4. Blatant Discrimination
This one was an odd one for me. Although discrimination obviously happens everywhere in the world, I have never been to a place so up front about it. You’ll see some bars and restaurants that say “No Foreigners” – even if you go with Koreans you may not be let in, but you have a better chance if you do, or if you speak Korean. There are jobs with very discriminatory in their ads stating things like “English Teacher wanted – white, American, female only.” This is something you’d NEVER see back home in fear of getting sued. There simply aren’t discrimination laws here. They’re not always negative towards foreigners, though, you can get discount tickets at Lotte World or Everland and into some museums and such just for being foreign!
5. Public Bathrooms
This was the biggest culture shock for me. First things first, squatter toilets. I had never seen one of these in my life. They’re super awkward to use for the first couple times but you eventually get the hang of them.

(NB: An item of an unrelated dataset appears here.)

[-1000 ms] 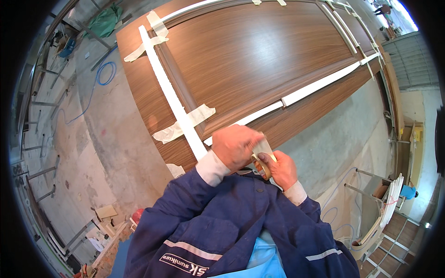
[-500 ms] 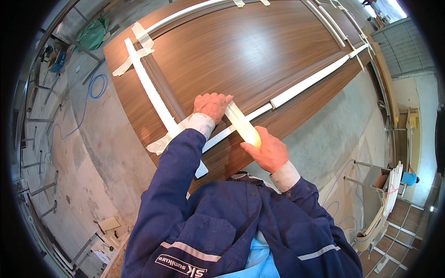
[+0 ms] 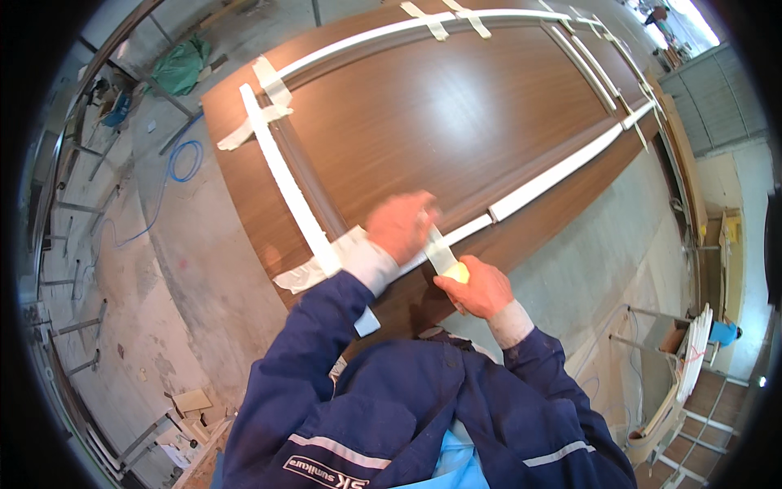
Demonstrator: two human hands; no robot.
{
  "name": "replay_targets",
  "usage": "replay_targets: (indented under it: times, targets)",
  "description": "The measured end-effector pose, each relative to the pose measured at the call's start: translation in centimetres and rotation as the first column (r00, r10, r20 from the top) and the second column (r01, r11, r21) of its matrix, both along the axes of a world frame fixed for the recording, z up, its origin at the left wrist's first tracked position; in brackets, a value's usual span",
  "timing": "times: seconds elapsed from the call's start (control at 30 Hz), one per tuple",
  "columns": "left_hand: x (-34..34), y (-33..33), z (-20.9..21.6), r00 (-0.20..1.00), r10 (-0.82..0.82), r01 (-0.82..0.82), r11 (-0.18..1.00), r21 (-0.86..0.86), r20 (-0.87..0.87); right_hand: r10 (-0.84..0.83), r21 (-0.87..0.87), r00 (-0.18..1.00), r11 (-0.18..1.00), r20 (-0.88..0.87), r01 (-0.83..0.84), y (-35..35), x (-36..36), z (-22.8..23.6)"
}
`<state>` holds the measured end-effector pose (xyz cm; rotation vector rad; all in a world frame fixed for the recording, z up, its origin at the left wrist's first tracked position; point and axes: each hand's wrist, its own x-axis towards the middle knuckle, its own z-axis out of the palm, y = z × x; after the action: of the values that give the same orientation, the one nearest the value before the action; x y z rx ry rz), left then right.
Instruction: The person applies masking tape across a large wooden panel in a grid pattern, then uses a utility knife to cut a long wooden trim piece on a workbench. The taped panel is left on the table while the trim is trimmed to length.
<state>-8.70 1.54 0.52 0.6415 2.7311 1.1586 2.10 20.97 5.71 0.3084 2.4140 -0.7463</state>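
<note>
In my right hand [image 3: 481, 289] is a roll of pale masking tape [image 3: 460, 272], with the fingers closed round it near the front edge of a brown wood-grain panel [image 3: 440, 106]. A short length of tape [image 3: 441, 251] runs up from the roll across a white edging strip [image 3: 468, 231] toward my left hand [image 3: 397, 228]. That hand is over the panel at the tape's upper end. Its fingers are smeared by motion, so their grip cannot be made out. Left of it, another white strip [image 3: 285, 175] lies along the panel's side, taped at its ends.
More tape pieces [image 3: 425, 20] cross the far white strip. A blue hose [image 3: 186, 161] is coiled on the floor at left, near a green sheet [image 3: 181, 67]. Metal stands line the left side. White boards [image 3: 691, 359] are stacked at right, and a person [image 3: 723, 332] in blue is beyond.
The tape length between my hands has become shorter. My left hand has moved slightly right and down, closer to the roll. The panel sits a little lower and further right in view.
</note>
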Motion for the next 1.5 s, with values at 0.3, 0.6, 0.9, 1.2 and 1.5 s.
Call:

Thankfully they’re not everywhere! Secondly, make sure you grab your toilet paper BEFORE going into the stall. It’s often not in there and on a big roll by the sinks. There are far too many times I didn’t do this and have been out of luck. After using the toilet paper, it will usually go in a garbage can, not the toilet. Personally this part I find the most irritating as it makes the bathrooms STINK! Especially if they’re not cleaned regularly. I mean, you probably could put it in the toilet, but I don’t want to be that person that clogs the toilet when there are clear signs (often in English and with pictures) that say to put in the trash. Lastly, when you’re washing your hands, having a communal bar soap is common. Sometimes it’s even on a stick!